How to complete this task :: Please transcribe the line with "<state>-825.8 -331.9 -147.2" and the lines after it through the end of the listing below, keeping both ends and nothing more.

Data section ::
= = = = =

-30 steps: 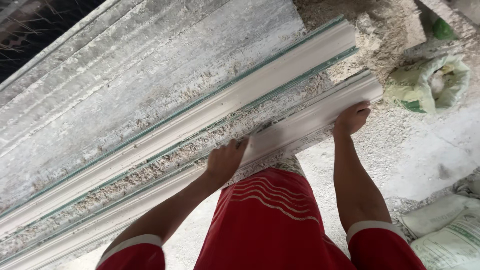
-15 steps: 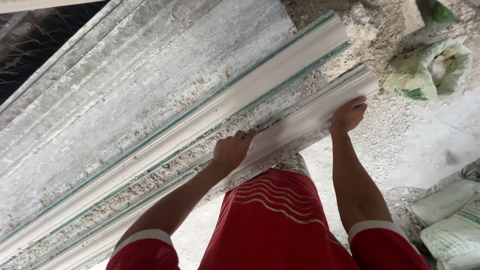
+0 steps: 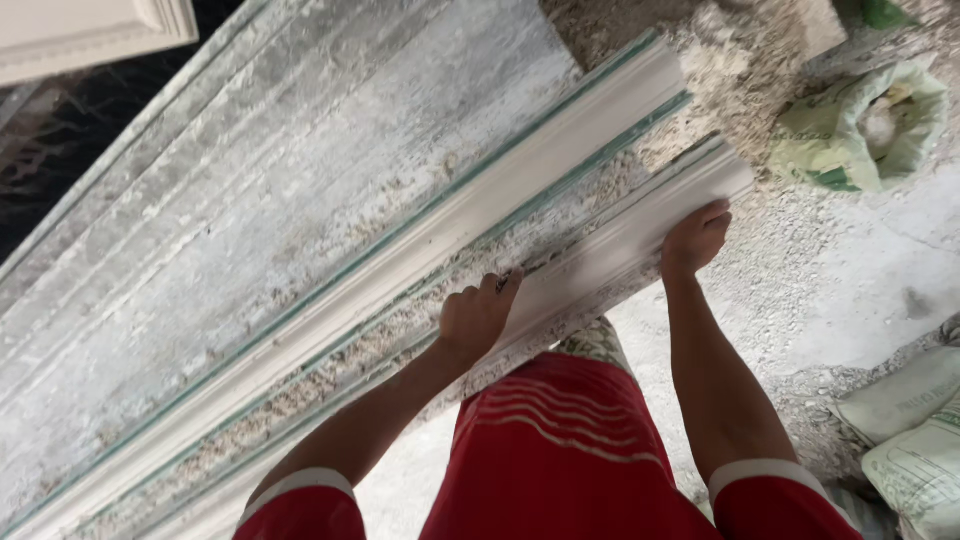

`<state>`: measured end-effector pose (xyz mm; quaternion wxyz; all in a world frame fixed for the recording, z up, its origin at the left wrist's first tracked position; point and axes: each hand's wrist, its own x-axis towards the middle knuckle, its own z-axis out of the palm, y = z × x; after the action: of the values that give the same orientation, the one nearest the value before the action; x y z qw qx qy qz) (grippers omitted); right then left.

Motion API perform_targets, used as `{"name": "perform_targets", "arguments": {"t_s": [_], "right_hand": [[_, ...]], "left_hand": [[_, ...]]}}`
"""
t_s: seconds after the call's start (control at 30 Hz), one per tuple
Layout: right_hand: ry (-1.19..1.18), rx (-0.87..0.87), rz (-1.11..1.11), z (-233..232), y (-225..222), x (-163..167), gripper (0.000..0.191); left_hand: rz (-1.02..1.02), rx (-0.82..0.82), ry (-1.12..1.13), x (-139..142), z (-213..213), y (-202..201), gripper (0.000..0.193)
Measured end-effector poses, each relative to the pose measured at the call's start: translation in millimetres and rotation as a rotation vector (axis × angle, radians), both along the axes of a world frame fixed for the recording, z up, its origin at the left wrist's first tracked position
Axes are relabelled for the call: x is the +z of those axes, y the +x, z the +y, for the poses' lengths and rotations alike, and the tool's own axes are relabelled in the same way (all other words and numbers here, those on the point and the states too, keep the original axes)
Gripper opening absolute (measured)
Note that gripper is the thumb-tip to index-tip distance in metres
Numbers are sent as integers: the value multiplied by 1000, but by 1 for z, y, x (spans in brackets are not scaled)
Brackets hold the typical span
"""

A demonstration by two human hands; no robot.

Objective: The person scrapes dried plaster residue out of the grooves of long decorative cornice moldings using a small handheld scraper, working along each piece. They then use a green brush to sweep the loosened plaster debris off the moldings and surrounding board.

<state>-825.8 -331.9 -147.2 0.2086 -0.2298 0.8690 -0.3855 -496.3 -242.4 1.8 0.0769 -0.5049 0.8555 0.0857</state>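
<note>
Long white plaster cornice moulding (image 3: 620,245): lower-left run cut off by the bottom edge; underside hidden; part of its near edge covered by both hands.

Left hand (image 3: 478,318): palm hidden against the moulding; only the back and knuckles show.

Right hand (image 3: 694,240): fingertips curled over the moulding's edge, out of sight.

Second long white moulding with green edging (image 3: 420,255): lower end cut off at the left corner.

White framed panel (image 3: 90,35): cropped by the top and left edges.

Green woven sack (image 3: 860,125): contents too indistinct to identify.

Pale woven sacks (image 3: 915,440): cut off by the right edge.
</note>
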Motion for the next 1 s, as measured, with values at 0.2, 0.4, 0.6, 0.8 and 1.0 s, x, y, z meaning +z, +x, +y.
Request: {"name": "perform_targets", "arguments": {"t_s": [0.2, 0.4, 0.6, 0.8, 1.0], "right_hand": [[-27, -18, -43, 2, 2, 0, 64], [-47, -1, -103, 0, 0, 1, 63], [0, 19, -28, 3, 0, 2, 66], [11, 15, -141, 1, 2, 6, 68], [-53, 20, -104, 4, 3, 1, 68]], "left_hand": [[170, -42, 206, 6, -27, 7, 62], [280, 116, 84, -6, 19, 10, 41], [266, 69, 69, -21, -19, -49, 51], [-7, 6, 316, 3, -16, -26, 56], [-40, -33, 178, 7, -23, -18, 52]]}}
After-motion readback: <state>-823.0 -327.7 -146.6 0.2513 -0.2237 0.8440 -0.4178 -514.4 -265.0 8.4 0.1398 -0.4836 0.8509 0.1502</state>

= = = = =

The answer ::
<state>-825.8 -331.9 -147.2 0.2086 -0.2298 0.8690 -0.3855 -496.3 -242.4 1.8 0.0769 -0.5049 0.8555 0.0857</state>
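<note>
Long white plaster cornice moulding (image 3: 620,245): lower-left run cut off by the bottom edge; underside hidden; part of its near edge covered by both hands.

Left hand (image 3: 478,318): palm hidden against the moulding; only the back and knuckles show.

Right hand (image 3: 694,240): fingertips curled over the moulding's edge, out of sight.

Second long white moulding with green edging (image 3: 420,255): lower end cut off at the left corner.

White framed panel (image 3: 90,35): cropped by the top and left edges.

Green woven sack (image 3: 860,125): contents too indistinct to identify.

Pale woven sacks (image 3: 915,440): cut off by the right edge.
</note>
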Motion for the next 1 s, as measured, with values at 0.2, 0.4, 0.6, 0.8 and 1.0 s, x, y, z meaning +z, +x, +y.
Request: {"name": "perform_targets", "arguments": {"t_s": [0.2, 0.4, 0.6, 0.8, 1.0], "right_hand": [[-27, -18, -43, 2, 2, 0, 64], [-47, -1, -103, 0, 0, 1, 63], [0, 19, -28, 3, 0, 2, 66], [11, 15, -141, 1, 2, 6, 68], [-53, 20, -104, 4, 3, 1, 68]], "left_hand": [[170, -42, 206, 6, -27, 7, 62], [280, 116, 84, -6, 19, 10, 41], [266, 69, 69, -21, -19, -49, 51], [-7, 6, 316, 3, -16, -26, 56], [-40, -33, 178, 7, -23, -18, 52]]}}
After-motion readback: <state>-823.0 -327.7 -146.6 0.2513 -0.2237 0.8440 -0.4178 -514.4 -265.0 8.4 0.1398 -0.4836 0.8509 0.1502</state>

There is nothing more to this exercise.